About three weeks ago I upgraded the RAM in my iBook to the maximum 1.5GB. I had 768MB but I noticed that when I ran Photoshop, Dreamweaver, Safari, Firefox, Mail, iCal, Adium and another app or two, there was a five second “pinwheel” when switching apps, and i figured that upgrading the RAM was a pretty cheap way to increase performance. Every since then, every few days, I encountered a weird problem.
The problem happens without any clear event to trigger it, and happens every few days for me. The symptoms are as follows:
- The mouse response to the trackpad starts to jump around. It is as if the mouse on the screen freezes for a moment, then jumps across the screen in an attempt to catch up with the trackpad. This makes using the mouse very difficult.
- The kernal_task process starts taking up about 65% of the processor.
- The AirPort indicator in the menu bar loses at least one level of reception.
The only way to completely solve the problem, for the moment, is with a reboot. Stopping the AirPort does fix the kernal_task issue and mouse movement issue, but they both come right back as soon as you turn it back on. Also, when you turn the AirPort off and turn it back on, it may not reconnect to the wireless network.
I did a whole bunch of research and found quite a few threads in various forums that others were having a similar problem.
It seems to be a problem with the mid-2005 iBook’s using more than 1GB of RAM. The general consensus is that since now the AirPort is included with the laptop, and since they also bumped up the maximum RAM to 1.5GB there might be a heat problem or a voltage problem with using the max RAM and the AirPort at the same time.
A short term solution seems to be to force OS X to use only 1GB of RAM even if you have more. This can be accomplished by issuing the following command in Terminal:
sudo nvram boot-args="maxmem=1024"
After a reboot, looking at the memory amount in the About This Mac window now shows 1GB, and so far the problem has not come back.
Apple has not posted any tech notes about this problem, and now MacFixIt is reporting that the problem is popping up on the new high-res PowerBooks that were just announced a week ago.
One posting on the Apple Support Discussions is as follows:
The Level 2 Tech that I had previously discussed this issue with at Apple just called me back about ten minutes ago.
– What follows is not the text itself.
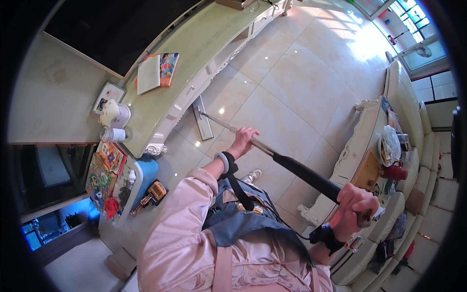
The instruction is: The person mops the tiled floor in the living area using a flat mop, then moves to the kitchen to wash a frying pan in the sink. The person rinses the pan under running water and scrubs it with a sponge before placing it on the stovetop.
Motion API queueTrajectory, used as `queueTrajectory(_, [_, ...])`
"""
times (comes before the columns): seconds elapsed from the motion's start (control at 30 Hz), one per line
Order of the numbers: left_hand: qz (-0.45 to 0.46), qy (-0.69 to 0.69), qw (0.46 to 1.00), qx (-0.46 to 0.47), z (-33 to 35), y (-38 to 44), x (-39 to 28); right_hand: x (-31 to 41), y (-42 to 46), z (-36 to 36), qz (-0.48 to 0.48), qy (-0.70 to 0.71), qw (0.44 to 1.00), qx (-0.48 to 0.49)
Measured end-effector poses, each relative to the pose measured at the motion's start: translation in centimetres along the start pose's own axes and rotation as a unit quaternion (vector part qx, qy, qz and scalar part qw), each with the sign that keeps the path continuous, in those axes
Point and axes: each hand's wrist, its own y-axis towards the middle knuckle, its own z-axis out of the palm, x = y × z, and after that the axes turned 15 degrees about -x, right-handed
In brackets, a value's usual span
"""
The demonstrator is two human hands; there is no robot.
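A flat mop (203, 120) lies with its long, narrow head on the tiled floor, one end close under the carved edge of the white TV cabinet. Its metal pole rises toward me and ends in a black foam grip. My left hand (245, 141) is closed around the metal part of the pole, partway up. Around the top end of the handle, past the black grip (308, 175), wraps my right hand (357, 208). A pale bangle and a black strap circle my left wrist; a black band is on my right wrist.
The long TV cabinet (178, 93) runs along the left, bearing books (168, 69) and a glass jar (113, 134). A toy excavator (155, 193) stands on the floor by a blue-sided box. On the right are a cluttered coffee table (346, 164) and a cream sofa (401, 87).
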Motion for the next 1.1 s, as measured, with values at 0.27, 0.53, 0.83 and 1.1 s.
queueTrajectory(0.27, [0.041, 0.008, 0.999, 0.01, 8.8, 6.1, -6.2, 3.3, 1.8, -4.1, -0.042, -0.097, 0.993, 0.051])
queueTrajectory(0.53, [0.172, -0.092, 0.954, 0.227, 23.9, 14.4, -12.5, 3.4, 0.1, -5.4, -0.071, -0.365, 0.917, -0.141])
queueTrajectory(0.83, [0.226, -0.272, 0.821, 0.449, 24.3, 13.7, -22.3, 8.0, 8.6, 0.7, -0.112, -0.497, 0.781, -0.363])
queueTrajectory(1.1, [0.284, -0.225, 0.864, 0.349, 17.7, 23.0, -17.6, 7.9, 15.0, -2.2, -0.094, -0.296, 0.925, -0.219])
This was a follow-up to my call to Apple support last week. He said that this is a known bug within Apple Engineering, and it was actually a topic in their staff meeting this week. He said that the Engineering Team had been following this thread, and what he described as "an explosion of posts" about this topic here on the Apple Discussion Boards. He said it's definitely a software issue that will be addressed in an upcoming update. He wasn't sure if it would be an Airport update or an OS update, as part of the problem had to do with how the OS is acting when a certain hardware configuration is present (namely 1.5GB of RAM). He said probably within the next couple of weeks, then backtracked and said probably even sooner than that, although officially he really couldn't speculate too much about the timeframe, as engineering tends to be somewhat cryptic about their timeframes to release updates.
Hopefully, the above is true and Apple will have a fix shortly.